» WORK REQUEST
Take the entries below and print only the lines from the one with "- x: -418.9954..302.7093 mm" through the one with "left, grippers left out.", exactly as they stand, both ends included.

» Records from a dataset
☆ ☆ ☆ ☆

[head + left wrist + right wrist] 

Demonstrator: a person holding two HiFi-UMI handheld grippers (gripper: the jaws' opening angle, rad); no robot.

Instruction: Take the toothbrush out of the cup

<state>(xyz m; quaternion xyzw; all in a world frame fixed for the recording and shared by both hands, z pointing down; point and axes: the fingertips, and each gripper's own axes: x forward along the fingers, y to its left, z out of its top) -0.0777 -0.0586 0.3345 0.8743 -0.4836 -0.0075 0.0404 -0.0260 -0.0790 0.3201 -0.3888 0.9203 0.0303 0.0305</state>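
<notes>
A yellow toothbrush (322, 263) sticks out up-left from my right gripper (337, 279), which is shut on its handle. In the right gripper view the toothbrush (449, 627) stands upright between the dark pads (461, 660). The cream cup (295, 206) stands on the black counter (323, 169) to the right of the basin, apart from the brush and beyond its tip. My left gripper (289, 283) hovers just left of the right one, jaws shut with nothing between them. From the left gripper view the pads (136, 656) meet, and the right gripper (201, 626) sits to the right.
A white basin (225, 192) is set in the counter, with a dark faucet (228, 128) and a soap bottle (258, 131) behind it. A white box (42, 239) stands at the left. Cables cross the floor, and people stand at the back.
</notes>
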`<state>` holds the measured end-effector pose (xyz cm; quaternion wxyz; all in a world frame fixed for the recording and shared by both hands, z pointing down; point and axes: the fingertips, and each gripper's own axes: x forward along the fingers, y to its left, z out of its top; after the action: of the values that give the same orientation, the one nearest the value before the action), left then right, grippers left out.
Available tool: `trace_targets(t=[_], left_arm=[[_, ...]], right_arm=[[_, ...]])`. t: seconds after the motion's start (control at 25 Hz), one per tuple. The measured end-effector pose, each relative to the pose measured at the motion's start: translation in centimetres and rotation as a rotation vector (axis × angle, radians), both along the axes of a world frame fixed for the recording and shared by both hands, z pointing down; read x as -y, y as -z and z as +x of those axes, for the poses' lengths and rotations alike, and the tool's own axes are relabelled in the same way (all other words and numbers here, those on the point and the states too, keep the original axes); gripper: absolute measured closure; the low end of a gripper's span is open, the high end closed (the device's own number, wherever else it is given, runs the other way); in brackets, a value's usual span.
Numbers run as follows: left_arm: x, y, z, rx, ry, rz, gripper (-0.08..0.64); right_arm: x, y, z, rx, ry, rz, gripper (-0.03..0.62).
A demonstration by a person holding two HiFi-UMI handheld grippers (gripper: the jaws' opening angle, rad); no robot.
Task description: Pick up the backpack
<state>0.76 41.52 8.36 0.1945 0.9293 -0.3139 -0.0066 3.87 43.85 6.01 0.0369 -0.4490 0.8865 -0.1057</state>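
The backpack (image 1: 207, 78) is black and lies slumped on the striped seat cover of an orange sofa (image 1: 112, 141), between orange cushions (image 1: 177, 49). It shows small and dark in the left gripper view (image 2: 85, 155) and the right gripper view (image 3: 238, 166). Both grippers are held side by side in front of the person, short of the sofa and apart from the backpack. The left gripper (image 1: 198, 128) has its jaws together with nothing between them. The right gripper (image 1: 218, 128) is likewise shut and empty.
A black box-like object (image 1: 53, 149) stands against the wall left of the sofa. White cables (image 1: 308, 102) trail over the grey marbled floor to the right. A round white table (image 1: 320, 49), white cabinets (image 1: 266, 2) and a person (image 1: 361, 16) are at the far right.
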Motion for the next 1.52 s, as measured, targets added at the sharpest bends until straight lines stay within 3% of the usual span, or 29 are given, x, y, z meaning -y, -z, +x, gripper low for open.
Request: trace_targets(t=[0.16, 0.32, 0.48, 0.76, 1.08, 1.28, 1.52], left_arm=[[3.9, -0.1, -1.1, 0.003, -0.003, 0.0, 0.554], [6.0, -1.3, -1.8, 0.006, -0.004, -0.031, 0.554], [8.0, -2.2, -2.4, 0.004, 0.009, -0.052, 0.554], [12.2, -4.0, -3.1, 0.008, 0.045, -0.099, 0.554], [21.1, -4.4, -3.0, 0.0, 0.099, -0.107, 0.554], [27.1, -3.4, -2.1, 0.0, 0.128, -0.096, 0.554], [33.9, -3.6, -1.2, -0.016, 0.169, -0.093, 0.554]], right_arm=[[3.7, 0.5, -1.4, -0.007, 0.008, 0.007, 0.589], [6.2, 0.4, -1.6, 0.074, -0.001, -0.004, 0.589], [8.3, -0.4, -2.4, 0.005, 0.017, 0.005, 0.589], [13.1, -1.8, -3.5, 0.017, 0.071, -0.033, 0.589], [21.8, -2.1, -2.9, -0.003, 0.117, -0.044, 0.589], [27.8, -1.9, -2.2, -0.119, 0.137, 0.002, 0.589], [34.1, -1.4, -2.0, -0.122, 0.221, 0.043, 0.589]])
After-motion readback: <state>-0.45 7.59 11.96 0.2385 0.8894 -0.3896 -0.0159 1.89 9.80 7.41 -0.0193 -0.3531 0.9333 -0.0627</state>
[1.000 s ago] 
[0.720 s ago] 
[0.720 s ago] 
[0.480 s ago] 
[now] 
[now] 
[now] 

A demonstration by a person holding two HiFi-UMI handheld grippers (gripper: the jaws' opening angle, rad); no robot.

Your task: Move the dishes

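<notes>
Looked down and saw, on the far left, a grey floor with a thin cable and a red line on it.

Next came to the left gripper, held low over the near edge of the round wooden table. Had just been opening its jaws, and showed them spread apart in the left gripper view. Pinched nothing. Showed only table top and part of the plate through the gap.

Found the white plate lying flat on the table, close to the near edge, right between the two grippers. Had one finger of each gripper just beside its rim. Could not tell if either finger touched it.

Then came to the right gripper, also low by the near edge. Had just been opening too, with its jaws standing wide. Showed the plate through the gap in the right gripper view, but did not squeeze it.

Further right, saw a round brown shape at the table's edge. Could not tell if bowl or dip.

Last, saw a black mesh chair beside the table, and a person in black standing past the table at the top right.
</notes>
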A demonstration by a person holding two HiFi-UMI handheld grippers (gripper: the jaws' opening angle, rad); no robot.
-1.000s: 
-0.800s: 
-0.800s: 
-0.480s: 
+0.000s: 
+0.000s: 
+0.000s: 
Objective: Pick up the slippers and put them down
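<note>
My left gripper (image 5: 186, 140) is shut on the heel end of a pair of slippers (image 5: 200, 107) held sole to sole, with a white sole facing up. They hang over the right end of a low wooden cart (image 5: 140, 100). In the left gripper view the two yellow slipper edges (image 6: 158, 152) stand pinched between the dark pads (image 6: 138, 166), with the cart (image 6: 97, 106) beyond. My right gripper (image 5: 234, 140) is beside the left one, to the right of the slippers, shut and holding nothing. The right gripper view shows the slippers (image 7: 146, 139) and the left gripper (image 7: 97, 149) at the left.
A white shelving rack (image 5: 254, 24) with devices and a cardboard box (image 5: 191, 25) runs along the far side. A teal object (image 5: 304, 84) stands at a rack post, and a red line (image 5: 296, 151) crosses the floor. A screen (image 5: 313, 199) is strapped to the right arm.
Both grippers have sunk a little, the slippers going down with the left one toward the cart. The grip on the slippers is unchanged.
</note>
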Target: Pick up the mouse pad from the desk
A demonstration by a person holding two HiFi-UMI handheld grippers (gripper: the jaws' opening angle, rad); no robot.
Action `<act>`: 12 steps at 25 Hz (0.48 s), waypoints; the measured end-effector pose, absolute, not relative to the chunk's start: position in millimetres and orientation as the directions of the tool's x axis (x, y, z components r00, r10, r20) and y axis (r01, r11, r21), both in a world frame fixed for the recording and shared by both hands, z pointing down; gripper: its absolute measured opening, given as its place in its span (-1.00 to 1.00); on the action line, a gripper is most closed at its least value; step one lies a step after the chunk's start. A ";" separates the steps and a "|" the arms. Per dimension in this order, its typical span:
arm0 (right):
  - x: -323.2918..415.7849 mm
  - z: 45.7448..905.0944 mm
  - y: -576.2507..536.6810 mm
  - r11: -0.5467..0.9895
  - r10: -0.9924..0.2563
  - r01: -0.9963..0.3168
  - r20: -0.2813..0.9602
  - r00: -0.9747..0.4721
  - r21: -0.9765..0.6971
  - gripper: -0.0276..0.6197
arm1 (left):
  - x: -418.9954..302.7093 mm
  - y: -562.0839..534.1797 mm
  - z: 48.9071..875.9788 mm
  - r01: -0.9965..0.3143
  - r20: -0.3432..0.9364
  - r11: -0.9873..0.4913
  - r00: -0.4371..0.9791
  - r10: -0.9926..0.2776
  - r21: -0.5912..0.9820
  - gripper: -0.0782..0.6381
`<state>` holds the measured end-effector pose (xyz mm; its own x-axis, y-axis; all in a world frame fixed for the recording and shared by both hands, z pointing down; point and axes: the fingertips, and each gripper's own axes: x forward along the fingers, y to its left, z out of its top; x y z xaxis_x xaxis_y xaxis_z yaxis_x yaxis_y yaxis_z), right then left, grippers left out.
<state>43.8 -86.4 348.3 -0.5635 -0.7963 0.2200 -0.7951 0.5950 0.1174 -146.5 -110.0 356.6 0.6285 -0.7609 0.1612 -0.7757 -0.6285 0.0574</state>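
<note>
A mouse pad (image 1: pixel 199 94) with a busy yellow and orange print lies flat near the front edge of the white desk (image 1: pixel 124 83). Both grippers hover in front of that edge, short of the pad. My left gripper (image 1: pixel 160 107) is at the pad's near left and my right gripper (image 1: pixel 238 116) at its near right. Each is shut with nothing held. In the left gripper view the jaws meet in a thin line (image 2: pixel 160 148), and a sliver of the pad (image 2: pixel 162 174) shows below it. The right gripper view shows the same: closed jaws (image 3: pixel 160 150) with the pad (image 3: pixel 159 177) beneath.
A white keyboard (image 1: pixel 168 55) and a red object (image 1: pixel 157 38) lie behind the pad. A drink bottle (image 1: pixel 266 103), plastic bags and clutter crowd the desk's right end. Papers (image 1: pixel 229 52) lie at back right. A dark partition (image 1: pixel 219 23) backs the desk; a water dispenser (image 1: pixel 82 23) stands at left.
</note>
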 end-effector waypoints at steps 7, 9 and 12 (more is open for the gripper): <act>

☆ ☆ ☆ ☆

» SOLUTION FOR THIS PROBLEM
  - x: -418.9954..302.7093 mm
  - y: -562.0839..534.1797 mm
  - z: 48.9071..875.9788 mm
  - r01: -0.9965..0.3143
  - r20: -0.3432..0.9364
  - r11: -0.9873..0.4913
  - r00: -0.4371..0.9791
  - r10: -0.9926..0.2776
  - r21: -0.5912..0.9820
  - gripper: -0.0782..0.6381
`<state>` holds the measured end-effector pose (xyz mm; its own x-axis, y-axis; all in a world frame fixed for the recording and shared by both hands, z pointing down; point and axes: the fingertips, and each gripper's own axes: x forward along the fingers, y to its left, z out of its top; x y z xaxis_x xaxis_y xaxis_z yaxis_x yaxis_y yaxis_z), right then left, grippers left out.

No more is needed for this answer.